The tools of the workflow will now be scheduled to run as soon as resource become available. In case you selected "Send results to a new history", you will have to switch histories first! This is done using the "View all histories" button in the upper right corner, next to the "History options" button from step 3. Here you can select the correct (newly created) history. You can now follow the progress in the "history" pane on the right. When all boxed are green it finished. You can now view the result of the individual tools by clicking on the "eye"-icon of the appropriate tool.

Galaxy select hisotry

Step 6: View the results

Now that we have successfully ran an imported history and workflow, we can look at the results. All tools with output will show an "eye"-icon in the green box of the workflow history. This will open/preview the results in Galaxy. Optionally you can edit, download or delete results.

Galaxy view results

Back to "Contents"

4. Interpretation of the results

Below is a description of some of the ouputs from each module. You can find additional details about the statistical modules (parameters, diagnostics, output files and graphics) in:

Back to "Contents"

4.i) Principal component analysis (PCA)

The multivariate module enables to perform either principal component analysis (PCA), partial least-squares (PLS and PLS-DA), and orthogonal partial least-squares (OPLS and OPLS-DA, see section 4.iii).

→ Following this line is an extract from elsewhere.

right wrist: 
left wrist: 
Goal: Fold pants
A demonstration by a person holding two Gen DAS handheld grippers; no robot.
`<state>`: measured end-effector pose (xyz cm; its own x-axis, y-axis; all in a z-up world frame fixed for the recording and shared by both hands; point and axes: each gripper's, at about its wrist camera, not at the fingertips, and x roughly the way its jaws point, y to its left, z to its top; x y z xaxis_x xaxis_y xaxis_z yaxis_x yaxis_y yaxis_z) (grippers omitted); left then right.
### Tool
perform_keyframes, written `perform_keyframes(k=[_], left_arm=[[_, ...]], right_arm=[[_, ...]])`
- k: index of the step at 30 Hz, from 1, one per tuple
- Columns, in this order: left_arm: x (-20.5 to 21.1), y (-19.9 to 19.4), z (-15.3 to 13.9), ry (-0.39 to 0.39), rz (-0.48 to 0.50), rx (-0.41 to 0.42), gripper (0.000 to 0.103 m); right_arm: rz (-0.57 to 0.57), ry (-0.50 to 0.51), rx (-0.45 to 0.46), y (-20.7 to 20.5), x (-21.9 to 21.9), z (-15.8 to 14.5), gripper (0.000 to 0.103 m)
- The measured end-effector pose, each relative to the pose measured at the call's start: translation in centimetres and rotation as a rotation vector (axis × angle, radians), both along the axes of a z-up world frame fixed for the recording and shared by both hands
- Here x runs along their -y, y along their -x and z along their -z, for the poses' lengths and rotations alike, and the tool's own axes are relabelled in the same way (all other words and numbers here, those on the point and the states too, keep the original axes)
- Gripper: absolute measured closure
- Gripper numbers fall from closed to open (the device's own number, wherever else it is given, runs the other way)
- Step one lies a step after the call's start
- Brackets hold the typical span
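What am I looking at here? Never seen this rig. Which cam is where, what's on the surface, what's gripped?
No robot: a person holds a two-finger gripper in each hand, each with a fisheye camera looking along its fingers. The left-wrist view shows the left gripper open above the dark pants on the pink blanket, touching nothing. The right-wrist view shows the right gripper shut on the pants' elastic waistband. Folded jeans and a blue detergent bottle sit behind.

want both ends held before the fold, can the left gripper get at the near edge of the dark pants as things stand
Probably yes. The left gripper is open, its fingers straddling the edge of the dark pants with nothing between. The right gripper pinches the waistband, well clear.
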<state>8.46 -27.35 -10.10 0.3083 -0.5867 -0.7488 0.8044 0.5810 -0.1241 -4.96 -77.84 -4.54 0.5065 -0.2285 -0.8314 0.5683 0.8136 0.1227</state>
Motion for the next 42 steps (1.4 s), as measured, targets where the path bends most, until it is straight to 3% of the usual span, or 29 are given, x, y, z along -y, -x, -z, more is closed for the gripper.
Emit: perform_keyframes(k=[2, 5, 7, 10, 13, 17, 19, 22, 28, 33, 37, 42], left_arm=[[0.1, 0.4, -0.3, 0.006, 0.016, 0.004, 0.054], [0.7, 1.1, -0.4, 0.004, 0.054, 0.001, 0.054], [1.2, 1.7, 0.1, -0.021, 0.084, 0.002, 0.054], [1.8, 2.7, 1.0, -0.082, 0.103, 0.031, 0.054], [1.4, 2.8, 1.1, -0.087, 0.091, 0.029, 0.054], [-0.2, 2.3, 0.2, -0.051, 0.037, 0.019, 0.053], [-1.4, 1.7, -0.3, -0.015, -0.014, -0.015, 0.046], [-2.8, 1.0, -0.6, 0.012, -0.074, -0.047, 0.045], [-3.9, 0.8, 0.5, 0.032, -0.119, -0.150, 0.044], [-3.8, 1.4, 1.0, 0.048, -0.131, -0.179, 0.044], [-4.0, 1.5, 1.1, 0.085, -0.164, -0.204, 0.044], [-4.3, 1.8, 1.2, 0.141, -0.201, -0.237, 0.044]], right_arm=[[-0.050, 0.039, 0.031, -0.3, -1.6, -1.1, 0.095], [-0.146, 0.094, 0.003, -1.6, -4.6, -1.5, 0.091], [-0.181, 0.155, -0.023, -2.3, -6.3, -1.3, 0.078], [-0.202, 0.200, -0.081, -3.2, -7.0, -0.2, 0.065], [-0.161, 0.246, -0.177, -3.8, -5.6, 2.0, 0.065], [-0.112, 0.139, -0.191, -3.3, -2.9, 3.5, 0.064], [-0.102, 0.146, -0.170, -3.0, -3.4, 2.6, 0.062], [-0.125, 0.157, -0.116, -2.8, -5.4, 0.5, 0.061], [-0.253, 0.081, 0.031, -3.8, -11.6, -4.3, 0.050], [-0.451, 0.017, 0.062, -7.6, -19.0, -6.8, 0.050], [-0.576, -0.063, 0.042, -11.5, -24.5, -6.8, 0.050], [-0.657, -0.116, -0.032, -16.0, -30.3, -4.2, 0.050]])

Y Response Number of predictive components Number of orthogonal components
PCA none NA or >0 0
PLS quantitative column of sampleMetadata NA or >0 0
PLS-DA qualitative column of sampleMetadata NA or >0 0
OPLS quantitative column of sampleMetadata 1 NA or >0
OPLS-DA qualitative column of sampleMetadata 1 NA or >0

Here, the Y Response parameter has been set to 'none' in order to perform unsupervised PCA data exploration.

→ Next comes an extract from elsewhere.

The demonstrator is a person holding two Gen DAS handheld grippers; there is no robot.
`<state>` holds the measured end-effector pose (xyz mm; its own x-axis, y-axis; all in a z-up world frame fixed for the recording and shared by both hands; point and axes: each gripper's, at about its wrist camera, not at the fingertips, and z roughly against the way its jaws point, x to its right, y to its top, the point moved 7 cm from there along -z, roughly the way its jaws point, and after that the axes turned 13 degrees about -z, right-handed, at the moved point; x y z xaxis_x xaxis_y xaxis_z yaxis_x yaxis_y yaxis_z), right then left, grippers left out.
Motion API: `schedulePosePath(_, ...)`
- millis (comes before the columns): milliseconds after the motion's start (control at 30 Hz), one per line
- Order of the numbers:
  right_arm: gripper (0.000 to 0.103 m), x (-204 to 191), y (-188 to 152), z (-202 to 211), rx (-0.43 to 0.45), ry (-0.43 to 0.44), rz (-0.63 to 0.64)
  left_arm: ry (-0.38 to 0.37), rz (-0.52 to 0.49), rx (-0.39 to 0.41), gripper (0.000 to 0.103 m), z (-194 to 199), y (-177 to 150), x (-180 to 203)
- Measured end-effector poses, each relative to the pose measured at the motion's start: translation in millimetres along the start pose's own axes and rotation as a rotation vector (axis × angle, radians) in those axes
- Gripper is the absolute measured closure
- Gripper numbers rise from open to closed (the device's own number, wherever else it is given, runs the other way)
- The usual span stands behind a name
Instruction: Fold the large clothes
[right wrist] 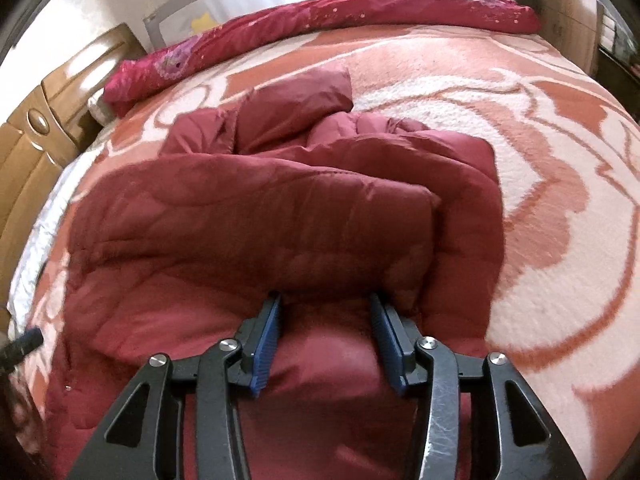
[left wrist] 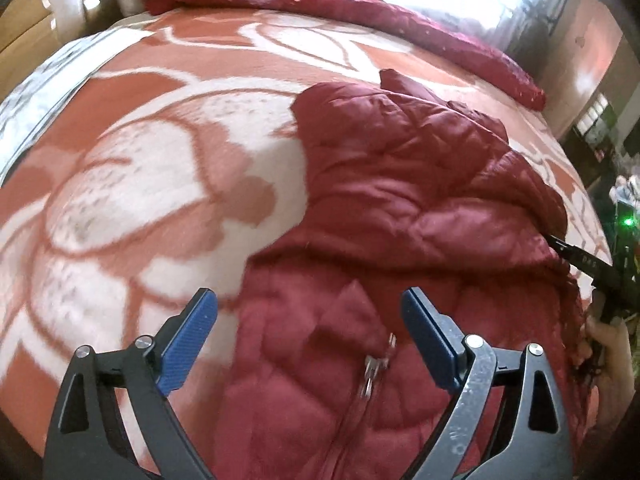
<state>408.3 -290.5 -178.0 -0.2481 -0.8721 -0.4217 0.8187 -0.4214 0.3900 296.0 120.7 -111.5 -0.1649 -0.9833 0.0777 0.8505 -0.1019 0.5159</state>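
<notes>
A dark red quilted jacket lies crumpled on a bed, with its zipper running toward the camera in the left wrist view. My left gripper hovers wide open over the jacket's left edge with nothing between its blue pads. In the right wrist view the jacket is partly folded over itself. My right gripper has its tips tucked under that thick fold. Puffy fabric sits between its jaws, which stand apart, and both inner pad faces show. The right gripper's black finger pokes into the jacket's right side.
The bed is covered by an orange and white flowered blanket. A rolled magenta quilt lies along the far edge. A wooden headboard stands at the left. A person's hand shows at the right edge.
</notes>
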Motion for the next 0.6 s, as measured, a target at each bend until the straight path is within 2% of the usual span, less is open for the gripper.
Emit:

The defaults graphic is shown below (as we are more interested in the gender factor here, we asked to color the points from the score plots by setting Ellipses to gender, in the Advanced graphical parameters). We observe that the difference between genders is not main source of variance in the first two PCA dimensions.

Galaxy PCA results Figure 4.i: PCA summary plot. Top left overview: the scree plot (i.e., inertia barplot) suggests that 3 components may be sufficient to capture most of the inertia; Top right outlier: this graphics shows the distances within and orthogonal to the projection plane (see Hubert et al., 2005): the name of the samples with a high value for at least one of the distances are indicated; Bottom left x-score: the variance along each axis equals the variance captured by each component: it therefore depends on the total variance of the dataMatrix X and of the percentage of this variance captured by the component (indicated in the labels); it decreases when going from one component to a component with higher indice; Bottom right x-loading: the 3 variables with most extreme values (positive and negative) for each loading are black colored and labeled.

Note:

  1. A specific Graphic type can be selected within the Advanced graphical parameters [default = summary]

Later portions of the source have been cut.